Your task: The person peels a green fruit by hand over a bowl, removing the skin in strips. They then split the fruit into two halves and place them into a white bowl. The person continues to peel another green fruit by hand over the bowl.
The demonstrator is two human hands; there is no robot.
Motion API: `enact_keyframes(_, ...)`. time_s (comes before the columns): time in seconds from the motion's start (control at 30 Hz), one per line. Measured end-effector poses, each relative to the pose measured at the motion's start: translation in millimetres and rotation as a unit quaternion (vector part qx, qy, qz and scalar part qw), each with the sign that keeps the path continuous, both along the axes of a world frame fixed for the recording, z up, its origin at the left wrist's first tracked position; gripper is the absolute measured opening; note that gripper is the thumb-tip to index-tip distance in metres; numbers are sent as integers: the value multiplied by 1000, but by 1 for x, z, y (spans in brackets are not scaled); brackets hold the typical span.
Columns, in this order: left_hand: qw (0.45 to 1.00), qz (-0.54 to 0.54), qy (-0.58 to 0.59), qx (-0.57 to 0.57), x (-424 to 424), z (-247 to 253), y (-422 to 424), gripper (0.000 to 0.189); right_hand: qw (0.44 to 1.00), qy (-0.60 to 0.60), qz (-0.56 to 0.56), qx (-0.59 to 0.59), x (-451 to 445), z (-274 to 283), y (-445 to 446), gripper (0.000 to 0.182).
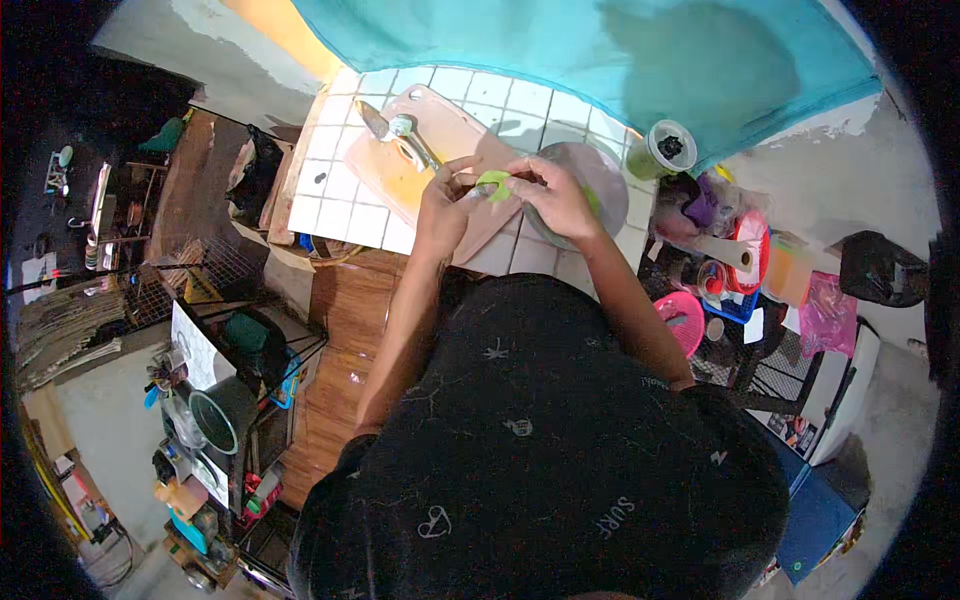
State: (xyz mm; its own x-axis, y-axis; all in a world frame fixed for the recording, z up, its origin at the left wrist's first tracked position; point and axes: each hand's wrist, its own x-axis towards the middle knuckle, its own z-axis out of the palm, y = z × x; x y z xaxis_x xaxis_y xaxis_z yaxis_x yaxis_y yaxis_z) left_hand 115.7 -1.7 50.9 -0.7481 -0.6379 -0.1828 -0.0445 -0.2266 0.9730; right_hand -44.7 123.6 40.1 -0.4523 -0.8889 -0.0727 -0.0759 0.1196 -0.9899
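My left hand (448, 206) and my right hand (559, 199) meet over the near part of a pale pink cutting board (484, 139). Between their fingertips is a thin, curved light-green piece (493, 182), probably of a vegetable or fruit, gripped from both sides. A knife (369, 118) lies at the board's left edge. Next to it rests a metal utensil (421, 144) whose exact kind I cannot tell. Partly under my right hand is a round, see-through bowl (611, 180) with some green (591, 199) in it.
White tiles (322, 180) cover the counter, with a turquoise cloth (487, 37) hanging behind it. A tub with dark contents (667, 146) stands at the back right. A pink plastic basket (681, 319) and several containers crowd the right. On the left is a dark pot (214, 421).
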Motion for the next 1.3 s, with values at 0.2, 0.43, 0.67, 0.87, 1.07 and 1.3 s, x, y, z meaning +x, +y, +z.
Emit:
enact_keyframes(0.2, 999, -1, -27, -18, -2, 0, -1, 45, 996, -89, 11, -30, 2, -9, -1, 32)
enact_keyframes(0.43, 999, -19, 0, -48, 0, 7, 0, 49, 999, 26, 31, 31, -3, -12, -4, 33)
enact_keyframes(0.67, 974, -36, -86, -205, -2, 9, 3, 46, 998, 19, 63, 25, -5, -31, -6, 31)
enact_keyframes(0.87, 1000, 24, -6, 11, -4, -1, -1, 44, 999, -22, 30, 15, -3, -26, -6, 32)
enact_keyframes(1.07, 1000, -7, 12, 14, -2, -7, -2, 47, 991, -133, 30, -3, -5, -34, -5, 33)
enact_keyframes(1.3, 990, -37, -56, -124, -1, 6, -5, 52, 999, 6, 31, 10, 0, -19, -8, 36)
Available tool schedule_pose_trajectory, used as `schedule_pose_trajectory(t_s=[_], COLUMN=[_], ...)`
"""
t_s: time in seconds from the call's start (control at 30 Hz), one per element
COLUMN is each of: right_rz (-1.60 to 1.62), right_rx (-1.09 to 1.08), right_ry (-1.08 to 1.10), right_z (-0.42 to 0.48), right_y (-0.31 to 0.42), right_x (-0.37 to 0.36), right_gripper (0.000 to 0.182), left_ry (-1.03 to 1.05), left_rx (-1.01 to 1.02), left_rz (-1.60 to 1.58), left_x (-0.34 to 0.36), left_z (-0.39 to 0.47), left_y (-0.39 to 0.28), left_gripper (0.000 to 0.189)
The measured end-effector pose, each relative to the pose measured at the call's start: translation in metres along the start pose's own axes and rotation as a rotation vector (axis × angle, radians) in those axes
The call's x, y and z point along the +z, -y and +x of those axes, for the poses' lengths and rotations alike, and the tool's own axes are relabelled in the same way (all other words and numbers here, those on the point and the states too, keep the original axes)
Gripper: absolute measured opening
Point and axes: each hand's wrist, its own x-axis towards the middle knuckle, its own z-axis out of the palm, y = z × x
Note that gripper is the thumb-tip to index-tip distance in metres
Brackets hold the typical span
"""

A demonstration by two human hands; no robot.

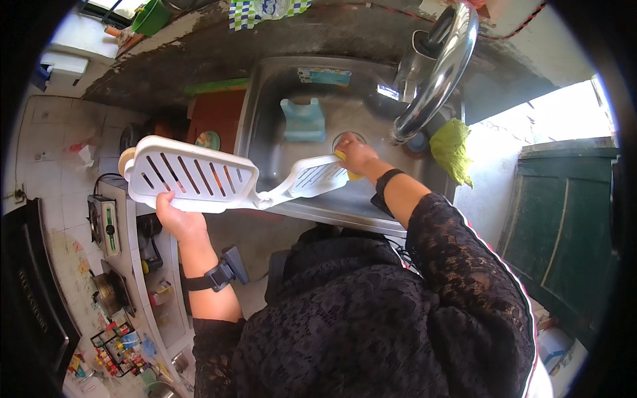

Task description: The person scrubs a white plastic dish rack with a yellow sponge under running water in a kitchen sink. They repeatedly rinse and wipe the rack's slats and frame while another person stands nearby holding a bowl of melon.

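A white slotted plastic rack (194, 171) with two trays joined at a hinge spans from the left over the front of the sink. My left hand (181, 219) grips the larger tray from below, its thumb on the near rim. At the smaller tray (318, 176), my right hand (359, 154) holds a yellow sponge (340, 154) against the far end. Part of the sponge is hidden under my fingers. Beneath that hand is the stainless steel sink (268, 89), where a light blue plastic piece (303, 120) lies on the bottom.
A chrome faucet (440, 84) arches over the sink's right side. A yellow-green cloth (451, 149) hangs over the right rim. Left of the sink stands a reddish-brown board (216, 117). A gas stove (105, 224) sits on the left counter, and a dark green door (562, 224) is at the right.
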Motion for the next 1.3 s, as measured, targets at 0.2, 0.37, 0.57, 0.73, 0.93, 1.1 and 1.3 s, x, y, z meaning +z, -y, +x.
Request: schedule_pose_trajectory(t_s=[0.2, 0.37, 0.57, 0.73, 0.93, 1.1, 1.3], right_rz=[0.027, -0.114, -0.135, -0.080, 0.012, 0.030, 0.402], right_rx=[-0.033, 0.052, 0.060, 0.102, 0.088, 0.062, -0.239], right_ry=[-0.178, -0.185, -0.237, -0.230, -0.234, -0.200, -0.296], right_z=[-0.028, -0.068, -0.086, -0.089, -0.089, -0.088, -0.089], right_y=[0.020, 0.043, 0.029, 0.038, 0.076, 0.107, 0.107], right_x=[-0.035, -0.074, -0.070, -0.072, -0.075, -0.080, -0.097], right_gripper=[0.033, 0.031, 0.029, 0.028, 0.033, 0.033, 0.040], left_ry=[0.280, 0.511, 0.695, 0.536, 0.396, 0.323, 0.221], left_rx=[0.075, 0.000, -0.176, -0.556, -0.513, -0.457, -0.373], left_rz=[0.212, 0.392, 0.567, 0.663, -0.041, -0.262, -0.168], left_x=[0.034, 0.058, 0.039, -0.014, -0.026, 0.001, 0.018], left_z=[0.014, 0.028, 0.022, 0.014, 0.007, 0.005, 0.005], left_y=[0.023, 0.073, 0.098, 0.104, 0.124, 0.117, 0.097], left_gripper=[0.049, 0.037, 0.039, 0.056, 0.048, 0.039, 0.031])
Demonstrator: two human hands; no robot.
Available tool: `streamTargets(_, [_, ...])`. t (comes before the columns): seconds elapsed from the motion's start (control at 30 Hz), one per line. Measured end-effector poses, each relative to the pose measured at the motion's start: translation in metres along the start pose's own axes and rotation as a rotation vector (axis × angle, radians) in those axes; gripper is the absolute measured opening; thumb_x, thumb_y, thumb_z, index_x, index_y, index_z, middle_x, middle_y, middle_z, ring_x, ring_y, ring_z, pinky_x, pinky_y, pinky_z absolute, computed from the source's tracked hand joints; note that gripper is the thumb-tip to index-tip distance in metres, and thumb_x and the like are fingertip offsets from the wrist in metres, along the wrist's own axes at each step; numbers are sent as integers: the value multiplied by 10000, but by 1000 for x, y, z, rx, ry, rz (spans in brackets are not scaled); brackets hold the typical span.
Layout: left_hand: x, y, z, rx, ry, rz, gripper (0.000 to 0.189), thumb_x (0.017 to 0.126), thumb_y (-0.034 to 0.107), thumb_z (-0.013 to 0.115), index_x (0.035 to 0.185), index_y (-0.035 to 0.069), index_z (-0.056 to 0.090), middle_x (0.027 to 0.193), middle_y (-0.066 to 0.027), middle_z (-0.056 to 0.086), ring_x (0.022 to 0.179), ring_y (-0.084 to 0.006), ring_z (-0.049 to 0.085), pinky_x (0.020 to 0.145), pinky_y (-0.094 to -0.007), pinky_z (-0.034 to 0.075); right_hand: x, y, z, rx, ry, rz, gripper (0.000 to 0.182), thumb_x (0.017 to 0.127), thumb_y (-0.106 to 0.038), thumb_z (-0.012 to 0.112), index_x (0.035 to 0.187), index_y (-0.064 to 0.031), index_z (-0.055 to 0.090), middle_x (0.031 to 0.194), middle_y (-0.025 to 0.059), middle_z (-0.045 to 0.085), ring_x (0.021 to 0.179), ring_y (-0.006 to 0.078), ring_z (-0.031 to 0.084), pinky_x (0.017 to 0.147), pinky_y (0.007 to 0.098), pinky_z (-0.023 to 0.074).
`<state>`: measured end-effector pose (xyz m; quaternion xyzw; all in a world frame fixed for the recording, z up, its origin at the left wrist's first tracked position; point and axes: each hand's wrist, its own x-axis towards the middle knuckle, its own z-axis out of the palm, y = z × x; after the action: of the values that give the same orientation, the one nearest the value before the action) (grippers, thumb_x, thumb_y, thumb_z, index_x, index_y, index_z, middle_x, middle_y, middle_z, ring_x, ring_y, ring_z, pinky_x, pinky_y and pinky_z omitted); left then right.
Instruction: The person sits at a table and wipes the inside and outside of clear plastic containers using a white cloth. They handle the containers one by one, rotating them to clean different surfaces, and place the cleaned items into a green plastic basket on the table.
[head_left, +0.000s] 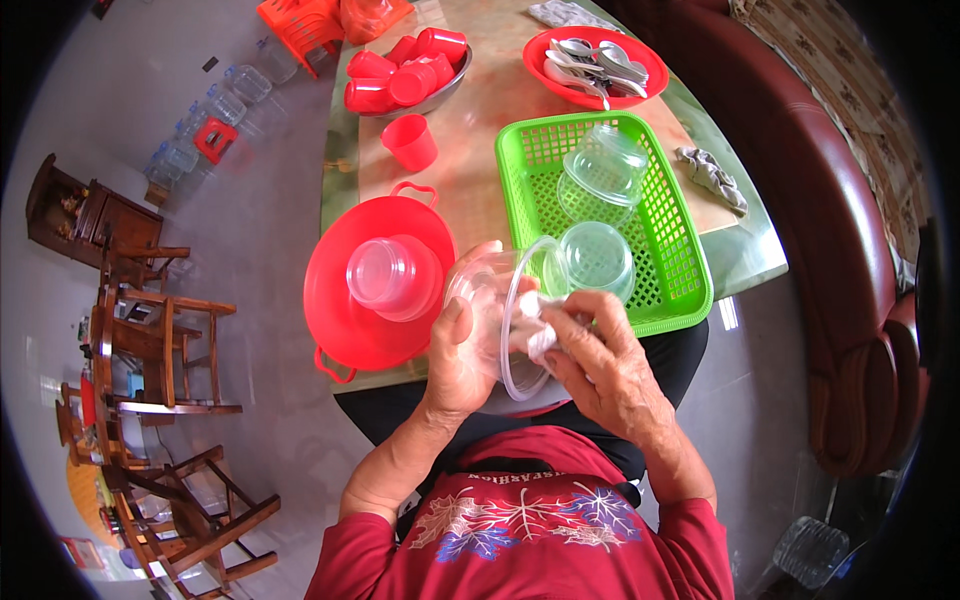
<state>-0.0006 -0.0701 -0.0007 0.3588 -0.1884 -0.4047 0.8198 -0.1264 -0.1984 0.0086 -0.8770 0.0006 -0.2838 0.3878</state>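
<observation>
My left hand grips a clear plastic bowl from its outer side, with the rim tilted toward the right. A crumpled white cloth is pinched in the fingers of my right hand, at the bowl's open mouth. Left of the bowl stands a red plastic basin with two handles; a stack of clear plastic bowls rests in it. On the right is a green perforated basket. Several clear bowls lie inside that basket, some upside down.
Beyond the basins are a metal bowl of red cups, a single red cup and a red dish of spoons. A grey rag lies near the right table edge. Wooden chairs flank the left; a leather sofa the right.
</observation>
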Motion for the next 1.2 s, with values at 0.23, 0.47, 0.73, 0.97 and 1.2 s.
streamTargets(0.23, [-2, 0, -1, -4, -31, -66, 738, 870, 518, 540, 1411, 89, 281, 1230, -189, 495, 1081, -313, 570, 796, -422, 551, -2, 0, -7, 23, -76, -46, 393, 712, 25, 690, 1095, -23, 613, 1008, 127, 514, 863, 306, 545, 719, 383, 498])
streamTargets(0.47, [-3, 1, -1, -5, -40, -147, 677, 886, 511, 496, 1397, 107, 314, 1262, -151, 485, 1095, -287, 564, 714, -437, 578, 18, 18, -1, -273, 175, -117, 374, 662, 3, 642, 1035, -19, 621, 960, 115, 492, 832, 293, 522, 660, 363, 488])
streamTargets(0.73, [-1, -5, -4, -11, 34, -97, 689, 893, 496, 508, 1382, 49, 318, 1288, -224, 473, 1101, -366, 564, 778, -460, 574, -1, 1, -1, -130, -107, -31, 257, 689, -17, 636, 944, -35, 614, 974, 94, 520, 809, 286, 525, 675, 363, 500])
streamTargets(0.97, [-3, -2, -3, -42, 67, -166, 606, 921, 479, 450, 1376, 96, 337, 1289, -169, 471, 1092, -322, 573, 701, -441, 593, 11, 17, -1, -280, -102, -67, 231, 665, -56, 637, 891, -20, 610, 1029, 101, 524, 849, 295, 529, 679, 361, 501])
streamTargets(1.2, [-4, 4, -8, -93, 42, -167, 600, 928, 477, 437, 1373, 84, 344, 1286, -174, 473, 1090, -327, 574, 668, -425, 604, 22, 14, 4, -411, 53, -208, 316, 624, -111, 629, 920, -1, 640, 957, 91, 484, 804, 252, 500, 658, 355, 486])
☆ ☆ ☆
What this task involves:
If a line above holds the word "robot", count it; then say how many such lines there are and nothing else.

Worked solution:
3